After this study was published in the British Journal of Nutrition earlier this year, Richard Hurrell, professor emeritus for human nutrition, ETH Zurich, made an important observation in response. In an invited commentary, he noted that most of the 12 “fortification countries” used iron compounds recommended by the WHO.
Iron compounds vary greatly in their bioavailability; that’s the extent to which they can be absorbed by the human body. Using a nonbioavailable compound, or using inadequate amounts of a recommended iron compound, will prevent fortification from having a significant impact on iron deficiency anemia.

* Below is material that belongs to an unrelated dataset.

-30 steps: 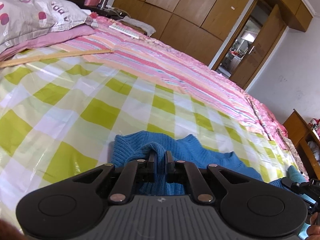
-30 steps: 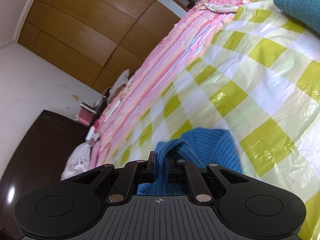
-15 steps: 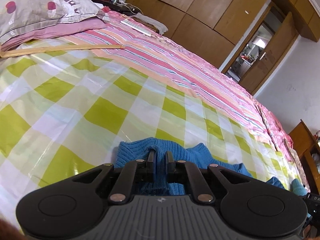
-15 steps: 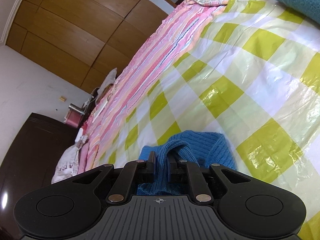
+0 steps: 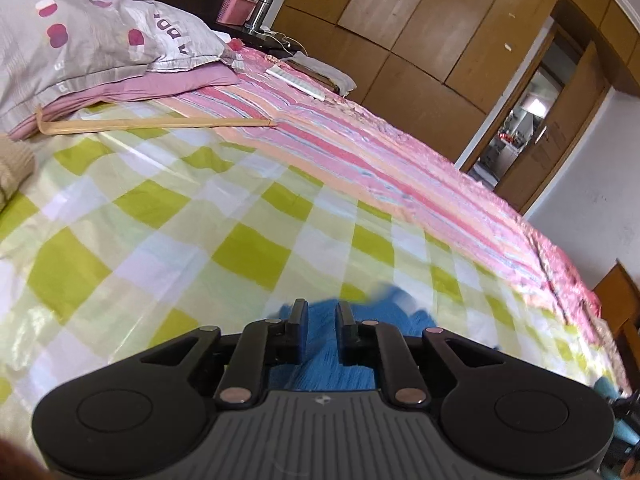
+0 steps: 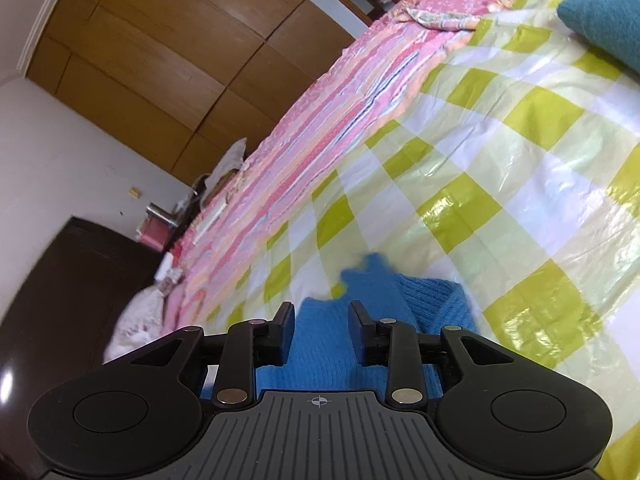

People don’t need to worry about getting too much iron from fortification, even when a highly bioavailable form is used. The human body is designed to absorb the iron it needs and discard the rest. Only people with diseases associated with iron absorption have to manage their iron intake to avoid excess levels.
In a second project, I worked with colleagues at the Global Alliance for Improved Nutrition (GAIN) and the US Centers for Disease Control and Prevention’s International Micronutrient Malnutrition Prevention and Control (IMMPaCt) program. We conducted the first systematic review of the effectiveness of flour fortification on iron and anemia outcomes.
We used in-depth evaluations (published and unpublished) of national and subnational programs that fortify flour with iron. The reviewed reports all compared data collected before fortification with data collected at least 12 months after fortification began. We didn’t include studies without both a pre- and post-fortification evaluation. Fortification was for wheat flour alone or in combination with maize flour.
Our review, just published in Nutrition Reviews, showed that fortification consistently improved the iron status of women. But we found limited evidence for fortification reducing the prevalence of anemia. A key point is that the type of iron used followed WHO recommendations in eight of the 13 studies reviewed. But only two of the studies added the minimum recommended level of iron. Women were getting more iron than they would have without fortification, but evidently it wasn’t enough to boost them out of anemia.
For a grand slam in nutrition, any food fortification program needs to reach the majority of the population and be monitored to ensure quality and impact. To get a hit against iron deficiency anemia, fortifying with iron must also meet these two basic requirements: use a bioavailable form of iron and use it at recommended concentrations.